▶ [What you will do]: Go through the listing and state how many lines hold the string "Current". Nothing else is needed.

▶ [Supplied data]:
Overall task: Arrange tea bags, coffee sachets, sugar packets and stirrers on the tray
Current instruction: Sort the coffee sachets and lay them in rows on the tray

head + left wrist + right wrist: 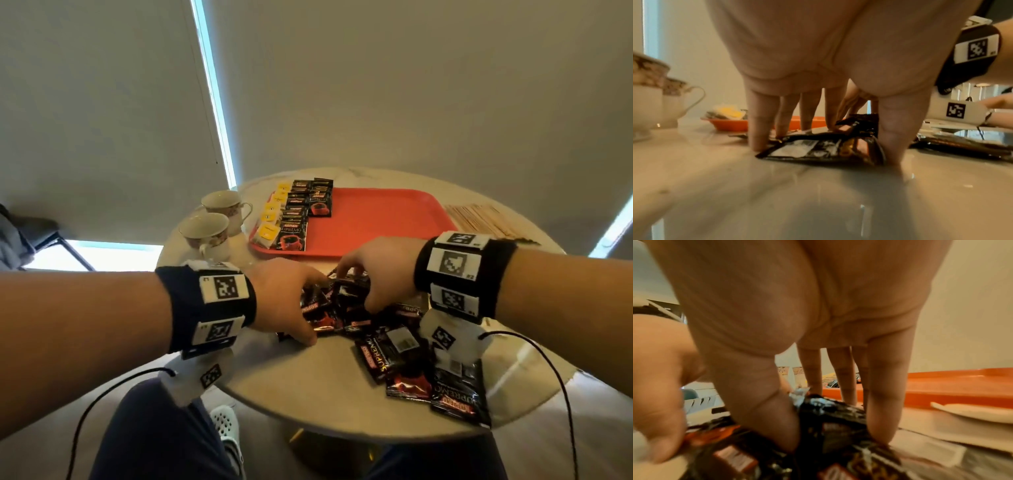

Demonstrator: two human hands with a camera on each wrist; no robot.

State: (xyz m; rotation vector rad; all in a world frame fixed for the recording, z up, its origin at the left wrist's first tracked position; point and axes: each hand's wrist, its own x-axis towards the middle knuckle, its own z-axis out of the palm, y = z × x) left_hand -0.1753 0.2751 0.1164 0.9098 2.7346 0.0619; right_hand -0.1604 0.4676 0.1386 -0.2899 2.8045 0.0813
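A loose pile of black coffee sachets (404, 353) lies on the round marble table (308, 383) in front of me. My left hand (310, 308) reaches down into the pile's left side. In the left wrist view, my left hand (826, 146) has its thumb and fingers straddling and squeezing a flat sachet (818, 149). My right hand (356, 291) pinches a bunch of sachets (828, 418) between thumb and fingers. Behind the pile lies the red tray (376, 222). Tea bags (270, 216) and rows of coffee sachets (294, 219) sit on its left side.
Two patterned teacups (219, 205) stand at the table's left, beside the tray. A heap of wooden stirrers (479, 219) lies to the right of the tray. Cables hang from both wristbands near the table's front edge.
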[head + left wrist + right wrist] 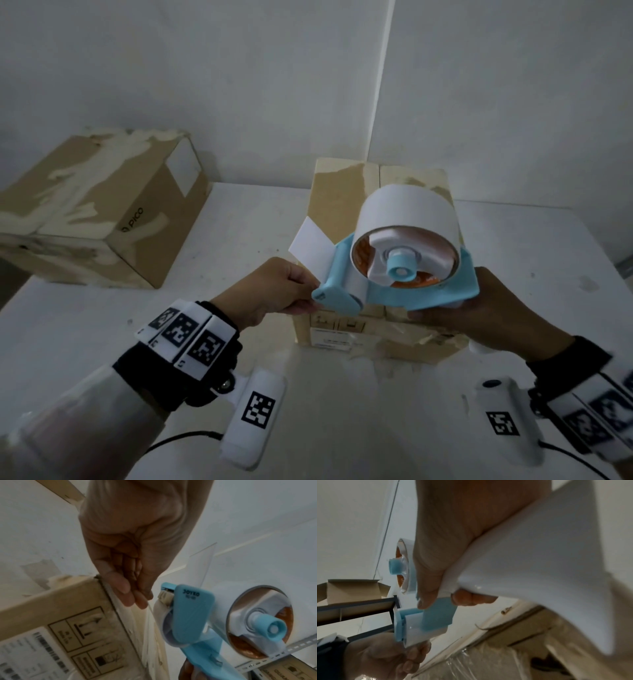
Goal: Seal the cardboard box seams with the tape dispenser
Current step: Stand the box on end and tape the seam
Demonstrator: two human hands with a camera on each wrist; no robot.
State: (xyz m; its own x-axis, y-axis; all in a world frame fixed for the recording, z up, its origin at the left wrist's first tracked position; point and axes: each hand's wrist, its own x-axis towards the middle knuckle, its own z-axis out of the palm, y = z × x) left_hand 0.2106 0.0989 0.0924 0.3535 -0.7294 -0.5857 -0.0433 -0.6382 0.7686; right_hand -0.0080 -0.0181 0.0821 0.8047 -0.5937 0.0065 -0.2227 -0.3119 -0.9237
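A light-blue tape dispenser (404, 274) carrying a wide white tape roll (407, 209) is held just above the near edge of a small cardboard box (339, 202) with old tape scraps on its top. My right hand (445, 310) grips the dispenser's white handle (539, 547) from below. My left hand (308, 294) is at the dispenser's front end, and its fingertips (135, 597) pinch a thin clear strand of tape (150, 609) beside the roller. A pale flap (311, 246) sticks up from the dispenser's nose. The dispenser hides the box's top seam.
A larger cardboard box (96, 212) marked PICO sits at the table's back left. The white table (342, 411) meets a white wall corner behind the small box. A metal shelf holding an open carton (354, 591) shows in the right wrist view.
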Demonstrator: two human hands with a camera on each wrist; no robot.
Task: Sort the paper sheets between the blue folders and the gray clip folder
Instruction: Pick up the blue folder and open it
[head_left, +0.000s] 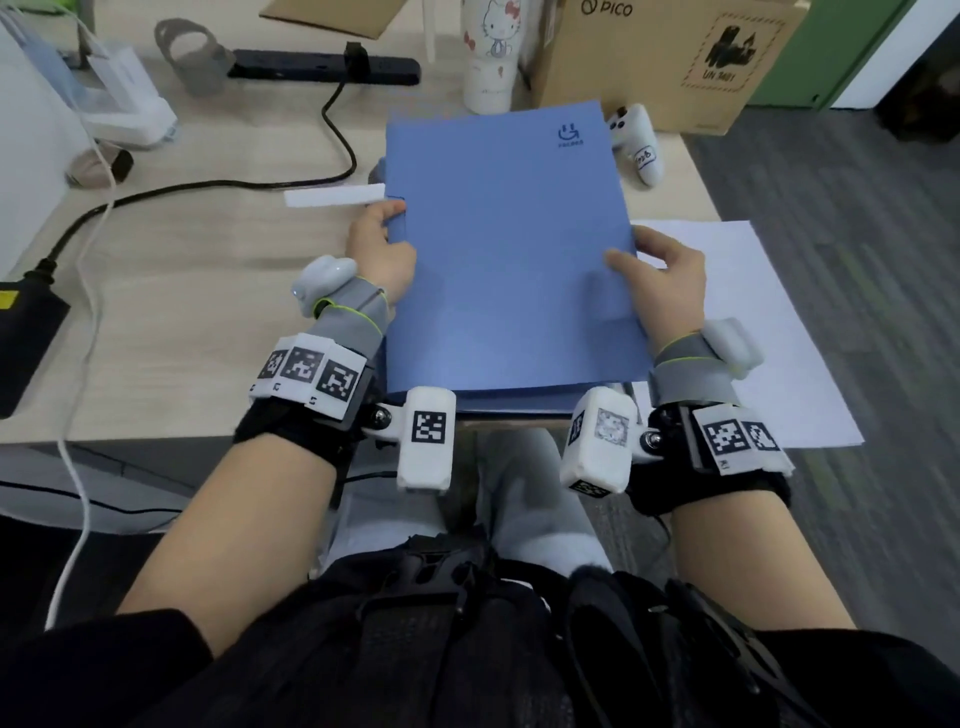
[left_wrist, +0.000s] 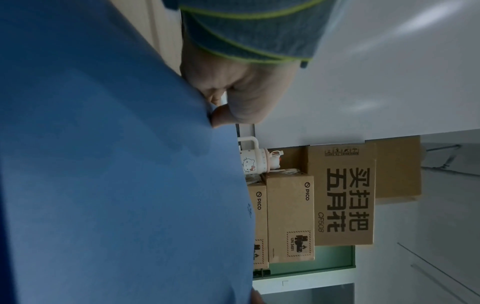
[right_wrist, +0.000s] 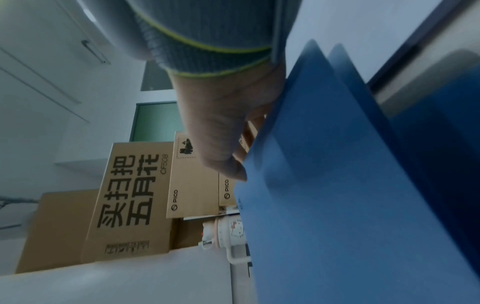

▶ [Written answer]: 2